語兮的手依舊被明霍攥著,他很用力,但語兮卻知道他已在克製,不然那棵樹不會還好生的長在原處。
她自然沒有想過明霍說的這些,那時的她,隻是想盡全力配合自己的夫君,討他的歡心,獲得他的庇護。對於當初的語兮來說,明霍隻是她受命需要引起注意的一個目標,除此之外,再無其他。
可明霍如今對她至此,她料想不及,更無力招架。
語兮閉了閉眼,此種情況,愧疚和道歉根本無甚用處。她的心意不會改變,那麽終究是要將明霍遠遠推開,“燕明霍,我從未回應過你,是你自己因為王爺的關係……”
“你想說我自作多情嗎?”明霍再次迫近語兮,為了不讓她逃避,伸手攬住她的腰,限製她的去留,“我沒讓你現在就跟我走,可你真心和我相處一次怎麽了?我就一點兒都打動不了你嗎?你別忘了,你出事的時候,是我第一個去到你的身邊,不是他!這次是我,上次也一樣是我!”
“你在說什麽?什麽上次也是你?”正想再強辯的語兮聽得最後一句,驀然轉變了重點。
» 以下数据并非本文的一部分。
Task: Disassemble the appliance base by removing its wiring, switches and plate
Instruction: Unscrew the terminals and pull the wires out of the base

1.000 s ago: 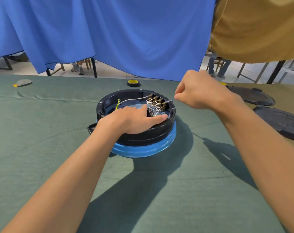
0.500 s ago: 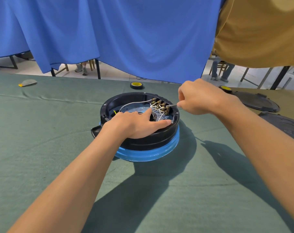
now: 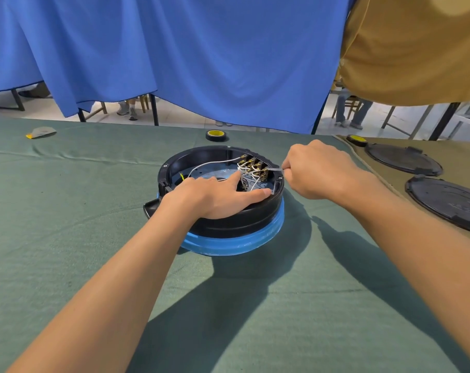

明霍多日來一直顧忌她不去提那件事兒,可今日提起,似乎還涉及另一件她自己甚至都沒有印象的往事,“告訴我,什麽上次?你說的是什麽時候?”
“你果然不記得了嗎?”明霍說著自嘲一笑,鳳眸裏語兮的倒影秀眉緊蹙,“柴語兮,我不會告訴你的,這樣你才能一直想著我,因為你知道,我救過你不止一次!”
“燕明霍,你說清楚!你.……”語兮還未說完的話被一柄疾飛而至的長劍陡然打斷。她看到明霍側身抬手抓住了劍柄,一個劍花甩出,擋去了隨之而來的一支利箭。
明霍警惕的看著長劍飛來的那片樹林,鳳眸凝起,將語兮推到身後。
幾乎就在他橫步擋在語兮身前的一瞬,一道聲音伴著樹葉沙沙聲傳來,“燕明霍,我們終於見麵了!”